A bed is defined . . . as an adult or pediatric bed (exclusive of beds assigned to newborns which are not in intensive care areas, custodial beds, and beds in excluded units) maintained for lodging inpatients, including beds in intensive care units, coronary care units, neonatal intensive care units, and other special care inpatient hospital units. Beds in the following locations are excluded from the definition: hospital-based skilled nursing facilities or in any inpatient area(s) of the facility not certified as an acute care hospital, labor rooms, PPS excluded units such as psychiatric or rehabilitation units, postanesthesia or postoperative recovery rooms, outpatient areas, emergency rooms, ancillary departments, nurses' and other staff residences, and other such areas as are regularly maintained and utilized for only a portion of the stay of patients or for purposes other than inpatient lodging."
To be considered an available bed, a bed must be permanently maintained for lodging inpatients. It must be available for use and housed in patient rooms or wards (i.e., not in corridors or temporary beds). Thus, beds in a completely or partially closed wing of the facility are considered available only if the hospital put the beds into use when they are needed. The term "available beds" as used for the purpose of counting beds is not intended to capture the day to day fluctuations in patient rooms and wards being used. Rather, the count is intended to capture changes in the size of a facility as beds are added to or taken out of service.
In the absence of evidence to the contrary, beds available at any time during the cost reporting period are presumed to be available during the entire cost reporting period.
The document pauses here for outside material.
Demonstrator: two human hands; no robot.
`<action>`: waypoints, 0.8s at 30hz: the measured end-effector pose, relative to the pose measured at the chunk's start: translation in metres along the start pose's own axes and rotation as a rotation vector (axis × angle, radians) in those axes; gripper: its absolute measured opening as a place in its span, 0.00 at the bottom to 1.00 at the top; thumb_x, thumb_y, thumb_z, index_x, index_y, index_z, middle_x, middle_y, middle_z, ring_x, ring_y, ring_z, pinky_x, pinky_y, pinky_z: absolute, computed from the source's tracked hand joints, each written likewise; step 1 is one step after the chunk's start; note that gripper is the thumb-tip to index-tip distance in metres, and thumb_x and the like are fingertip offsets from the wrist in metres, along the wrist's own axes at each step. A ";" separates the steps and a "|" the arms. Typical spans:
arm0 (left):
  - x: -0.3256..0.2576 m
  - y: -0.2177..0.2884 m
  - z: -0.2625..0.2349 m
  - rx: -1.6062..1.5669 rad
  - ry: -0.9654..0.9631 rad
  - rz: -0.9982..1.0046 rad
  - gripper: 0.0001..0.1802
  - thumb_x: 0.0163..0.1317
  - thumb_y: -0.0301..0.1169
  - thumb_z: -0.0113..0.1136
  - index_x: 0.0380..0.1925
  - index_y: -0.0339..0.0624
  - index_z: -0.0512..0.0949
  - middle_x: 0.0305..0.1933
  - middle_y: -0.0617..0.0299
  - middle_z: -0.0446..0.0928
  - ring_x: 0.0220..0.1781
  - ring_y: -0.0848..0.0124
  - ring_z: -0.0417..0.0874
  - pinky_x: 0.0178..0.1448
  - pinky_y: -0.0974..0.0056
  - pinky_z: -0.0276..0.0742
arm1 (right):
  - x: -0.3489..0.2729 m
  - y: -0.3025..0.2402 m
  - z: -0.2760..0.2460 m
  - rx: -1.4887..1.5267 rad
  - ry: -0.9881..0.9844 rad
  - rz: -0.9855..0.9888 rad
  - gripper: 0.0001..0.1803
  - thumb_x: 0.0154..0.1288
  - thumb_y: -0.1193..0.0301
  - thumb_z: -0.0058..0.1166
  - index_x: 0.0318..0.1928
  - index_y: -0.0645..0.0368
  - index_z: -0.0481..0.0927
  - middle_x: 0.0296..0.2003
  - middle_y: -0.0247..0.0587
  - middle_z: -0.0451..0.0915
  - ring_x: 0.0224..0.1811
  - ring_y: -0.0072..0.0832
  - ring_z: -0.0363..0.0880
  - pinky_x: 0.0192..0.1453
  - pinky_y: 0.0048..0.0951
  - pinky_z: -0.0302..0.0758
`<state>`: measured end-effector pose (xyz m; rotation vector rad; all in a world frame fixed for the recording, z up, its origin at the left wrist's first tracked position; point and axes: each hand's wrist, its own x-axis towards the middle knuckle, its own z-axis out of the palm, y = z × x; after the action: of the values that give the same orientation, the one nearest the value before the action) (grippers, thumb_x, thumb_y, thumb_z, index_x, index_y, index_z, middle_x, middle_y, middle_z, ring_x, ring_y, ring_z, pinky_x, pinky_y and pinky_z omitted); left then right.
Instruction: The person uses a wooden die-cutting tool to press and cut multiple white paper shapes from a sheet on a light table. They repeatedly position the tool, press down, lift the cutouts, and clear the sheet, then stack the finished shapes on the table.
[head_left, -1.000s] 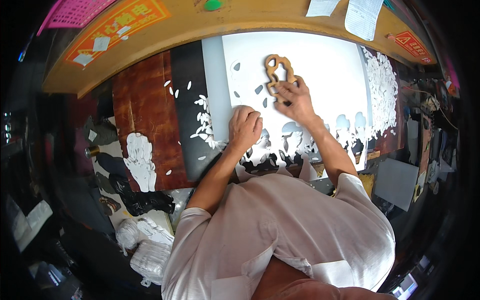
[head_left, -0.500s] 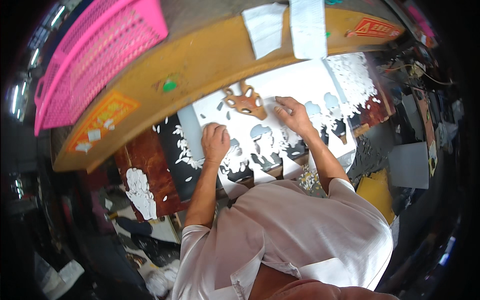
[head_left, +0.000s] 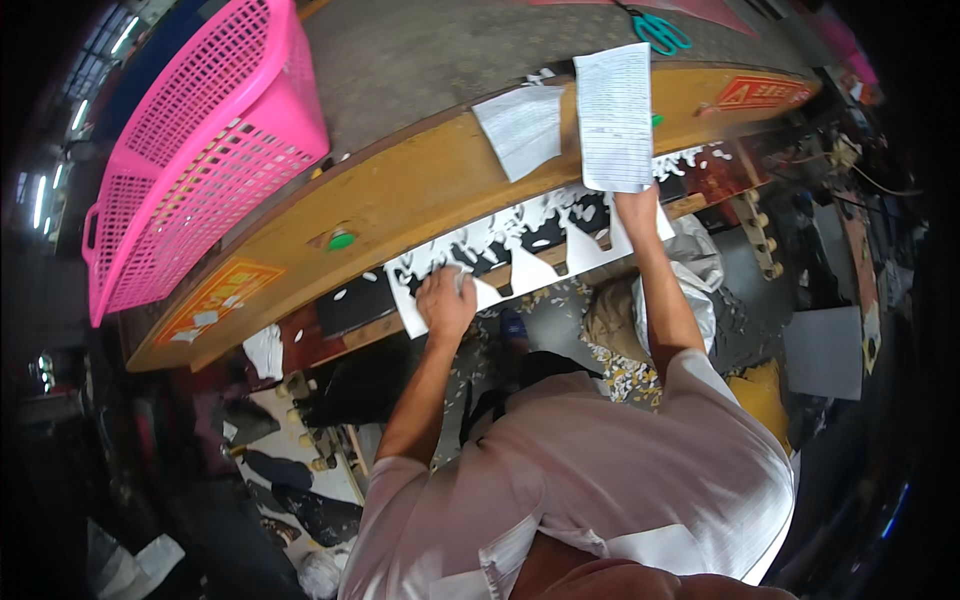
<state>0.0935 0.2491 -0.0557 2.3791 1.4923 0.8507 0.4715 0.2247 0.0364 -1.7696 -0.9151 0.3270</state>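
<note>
My two bare hands work at either end of a cut-up white sheet on a bench, its far side out of sight behind a long ochre beam. My left hand rests on the sheet's left end, fingers curled and close together; whether they pinch the material, I cannot tell. My right hand is at the sheet's right end, its fingers hidden behind a lined paper that hangs over the beam, so their state cannot be told. The near edge of the sheet runs in broad white points that reach past the bench toward me, with dark gaps and small loose white pieces behind them. A second, creased paper hangs just left of the lined one; a green button sits on the beam's face farther left. Above, a pink basket tilts at left and teal-handled scissors lie near the lined paper's top. White and yellow scraps litter the floor below my right forearm.
</note>
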 end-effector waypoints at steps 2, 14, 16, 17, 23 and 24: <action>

PRM § 2405.3(G) (emphasis added); A.R. at 235-36.

The PRM also provided an example to illustrate how beds should be counted for a particular cost-reporting period. Specifically, the PRM explained that, if a hospital has 185 certified acute care beds, including 35 beds that were in fact used to provide long-term care rather than acute care, all 185 beds are used to determined the provider's total available bed days. In the words of the PRM: "Although 35 beds are used for long-term care, they are considered to be acute care beds unless otherwise certified." PRM § 2405.3(G)(2).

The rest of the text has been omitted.